> [Work instruction] Your answer must be the lines from the top of the listing below through the line that holds "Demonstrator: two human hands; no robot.", retyped exactly, with no pictures.

> [Data]

....

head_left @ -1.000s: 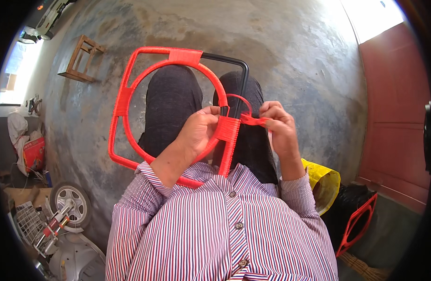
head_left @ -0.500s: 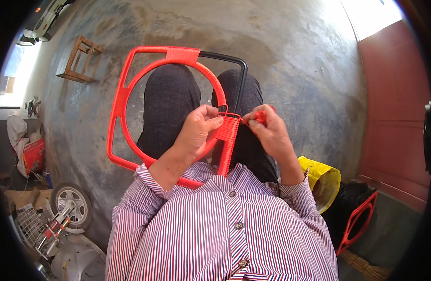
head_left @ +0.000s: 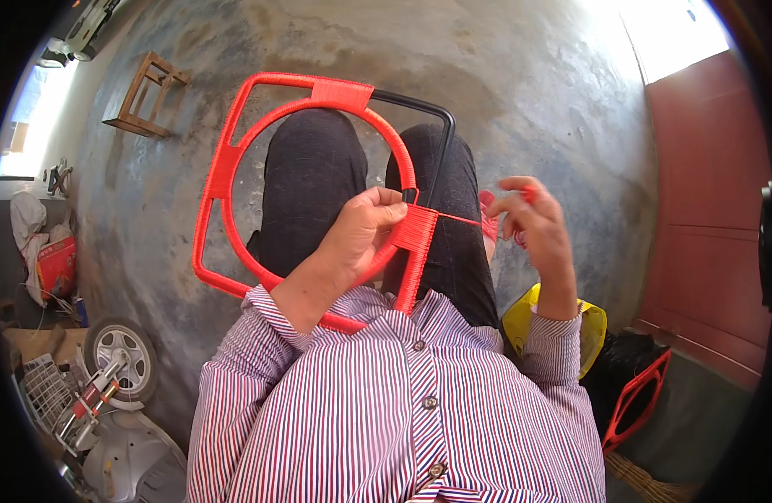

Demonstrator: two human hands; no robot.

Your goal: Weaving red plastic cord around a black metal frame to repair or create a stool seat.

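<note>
A squarish frame [head_left: 222,172] with a ring inside it rests across my thighs. Red cord wraps most of it, while the far right corner shows bare black tube [head_left: 443,151]. My left hand [head_left: 358,230] pinches the frame where the ring meets the right side, at the edge of the wrapped band [head_left: 415,228]. From that band a strand of red cord [head_left: 460,219] runs taut to my right hand [head_left: 532,220]. That hand is raised off the frame, its fingers curled around the cord, with a red bit showing between them.
A wooden stool [head_left: 147,96] lies at the far left. Near left stands a scooter or bike with a wheel [head_left: 122,360]. On the right are a yellow bag [head_left: 594,331], a black bag with another red frame [head_left: 636,402] against it, and a red door [head_left: 704,218].
My right hand has moved right, away from the frame, drawing the cord out straight. The frame has shifted slightly right; my left hand keeps its hold.
</note>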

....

> [Answer to this task]
head_left @ -1.000s: 
head_left @ -0.500s: 
head_left @ +0.000s: 

Demonstrator: two human hands; no robot.

The answer given is complete.